# [DIRECTIONS]
Transcribe the listing below in full, keeping every line exactly as it is.

────────

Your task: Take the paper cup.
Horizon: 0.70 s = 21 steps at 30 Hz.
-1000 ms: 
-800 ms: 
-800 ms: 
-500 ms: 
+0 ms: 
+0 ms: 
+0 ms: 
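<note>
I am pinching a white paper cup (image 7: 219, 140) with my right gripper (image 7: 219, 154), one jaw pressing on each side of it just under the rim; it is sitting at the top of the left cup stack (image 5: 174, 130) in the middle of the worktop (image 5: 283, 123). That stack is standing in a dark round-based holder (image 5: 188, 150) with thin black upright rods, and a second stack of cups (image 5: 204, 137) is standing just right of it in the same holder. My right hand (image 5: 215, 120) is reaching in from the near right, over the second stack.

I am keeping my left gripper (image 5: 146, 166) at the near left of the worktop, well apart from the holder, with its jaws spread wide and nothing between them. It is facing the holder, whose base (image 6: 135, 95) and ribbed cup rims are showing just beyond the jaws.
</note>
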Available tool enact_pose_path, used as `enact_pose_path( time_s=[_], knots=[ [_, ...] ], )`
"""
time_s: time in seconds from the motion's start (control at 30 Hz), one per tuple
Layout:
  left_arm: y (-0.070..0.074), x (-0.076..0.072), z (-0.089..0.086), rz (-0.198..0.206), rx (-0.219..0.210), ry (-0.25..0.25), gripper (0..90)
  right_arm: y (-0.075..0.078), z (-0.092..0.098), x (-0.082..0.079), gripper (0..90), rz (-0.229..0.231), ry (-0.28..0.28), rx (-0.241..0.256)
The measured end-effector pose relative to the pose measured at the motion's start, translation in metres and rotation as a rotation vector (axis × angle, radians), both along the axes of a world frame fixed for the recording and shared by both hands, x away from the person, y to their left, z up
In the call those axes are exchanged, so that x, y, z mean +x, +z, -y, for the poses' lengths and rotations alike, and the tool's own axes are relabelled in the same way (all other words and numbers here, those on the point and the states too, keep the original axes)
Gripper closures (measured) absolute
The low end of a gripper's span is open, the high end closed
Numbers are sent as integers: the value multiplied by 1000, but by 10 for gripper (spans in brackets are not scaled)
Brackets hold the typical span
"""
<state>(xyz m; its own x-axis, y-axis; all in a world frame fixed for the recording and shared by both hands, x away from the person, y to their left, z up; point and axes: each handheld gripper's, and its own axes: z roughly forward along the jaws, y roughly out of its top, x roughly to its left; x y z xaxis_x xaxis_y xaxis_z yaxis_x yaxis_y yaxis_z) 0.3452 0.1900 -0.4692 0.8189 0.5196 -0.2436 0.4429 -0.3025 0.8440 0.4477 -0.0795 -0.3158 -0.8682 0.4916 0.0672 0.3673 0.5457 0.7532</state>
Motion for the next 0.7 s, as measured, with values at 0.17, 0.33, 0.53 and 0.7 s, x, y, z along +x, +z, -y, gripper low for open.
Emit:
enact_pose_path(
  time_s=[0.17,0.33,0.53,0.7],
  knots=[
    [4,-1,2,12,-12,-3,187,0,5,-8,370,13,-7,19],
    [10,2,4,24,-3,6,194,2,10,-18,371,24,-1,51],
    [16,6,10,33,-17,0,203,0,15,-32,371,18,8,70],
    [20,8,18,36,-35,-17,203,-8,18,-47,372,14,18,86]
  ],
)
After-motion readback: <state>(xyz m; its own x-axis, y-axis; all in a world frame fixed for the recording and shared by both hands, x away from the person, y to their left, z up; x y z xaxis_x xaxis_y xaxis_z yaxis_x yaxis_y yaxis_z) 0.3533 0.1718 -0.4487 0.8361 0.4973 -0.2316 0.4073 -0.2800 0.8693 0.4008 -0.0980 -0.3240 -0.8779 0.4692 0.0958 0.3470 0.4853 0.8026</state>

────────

# [TASK RESULT]
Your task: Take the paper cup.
Horizon: 0.70 s = 21 steps at 30 Hz.
-1000 ms: 
-800 ms: 
-800 ms: 
-500 ms: 
+0 ms: 
+0 ms: 
+0 ms: 
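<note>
I am pinching a white paper cup (image 7: 219, 140) with my right gripper (image 7: 219, 154), one jaw pressing on each side of it just under the rim; it is sitting at the top of the left cup stack (image 5: 174, 130) in the middle of the worktop (image 5: 283, 123). That stack is standing in a dark round-based holder (image 5: 188, 150) with thin black upright rods, and a second stack of cups (image 5: 204, 137) is standing just right of it in the same holder. My right hand (image 5: 215, 120) is reaching in from the near right, over the second stack.

I am keeping my left gripper (image 5: 146, 166) at the near left of the worktop, well apart from the holder, with its jaws spread wide and nothing between them. It is facing the holder, whose base (image 6: 135, 95) and ribbed cup rims are showing just beyond the jaws.
</note>
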Available tool enact_pose_path, used as `enact_pose_path( time_s=[_], knots=[ [_, ...] ], )`
"""
time_s: time in seconds from the motion's start (control at 30 Hz), one per tuple
Layout:
  left_arm: y (-0.070..0.074), x (-0.076..0.072), z (-0.089..0.086), rz (-0.198..0.206), rx (-0.219..0.210), ry (-0.25..0.25), gripper (0..90)
  right_arm: y (-0.075..0.078), z (-0.092..0.098), x (-0.082..0.079), gripper (0..90), rz (-0.229..0.231), ry (-0.28..0.28), rx (-0.241..0.256)
The measured end-effector pose relative to the pose measured at the motion's start, translation in metres and rotation as a rotation vector (axis × angle, radians), both along the axes of a world frame fixed for the recording and shared by both hands, x away from the person, y to their left, z up
In the call those axes are exchanged, so that x, y, z mean +x, +z, -y, for the poses' lengths and rotations alike, and the tool's own axes are relabelled in the same way (all other words and numbers here, those on the point and the states too, keep the original axes)
Gripper closures (measured) absolute
The low end of a gripper's span is open, the high end closed
Numbers are sent as integers: the value multiplied by 1000, but by 10 for gripper (spans in brackets are not scaled)
Brackets hold the typical span
"""
<state>(xyz m; its own x-axis, y-axis; all in a world frame fixed for the recording and shared by both hands, x away from the person, y to their left, z up; point and axes: each handheld gripper's, and its own axes: z roughly forward along the jaws, y roughly out of its top, x roughly to its left; x y z xaxis_x xaxis_y xaxis_z yaxis_x yaxis_y yaxis_z) 0.3452 0.1900 -0.4692 0.8189 0.5196 -0.2436 0.4429 -0.3025 0.8440 0.4477 -0.0795 -0.3158 -0.8682 0.4916 0.0672 0.3673 0.5457 0.7532</state>
Motion for the next 0.7 s, as measured, with values at 0.17, 0.33, 0.53 and 0.7 s, x, y, z along +x, +z, -y, gripper low for open.
Emit:
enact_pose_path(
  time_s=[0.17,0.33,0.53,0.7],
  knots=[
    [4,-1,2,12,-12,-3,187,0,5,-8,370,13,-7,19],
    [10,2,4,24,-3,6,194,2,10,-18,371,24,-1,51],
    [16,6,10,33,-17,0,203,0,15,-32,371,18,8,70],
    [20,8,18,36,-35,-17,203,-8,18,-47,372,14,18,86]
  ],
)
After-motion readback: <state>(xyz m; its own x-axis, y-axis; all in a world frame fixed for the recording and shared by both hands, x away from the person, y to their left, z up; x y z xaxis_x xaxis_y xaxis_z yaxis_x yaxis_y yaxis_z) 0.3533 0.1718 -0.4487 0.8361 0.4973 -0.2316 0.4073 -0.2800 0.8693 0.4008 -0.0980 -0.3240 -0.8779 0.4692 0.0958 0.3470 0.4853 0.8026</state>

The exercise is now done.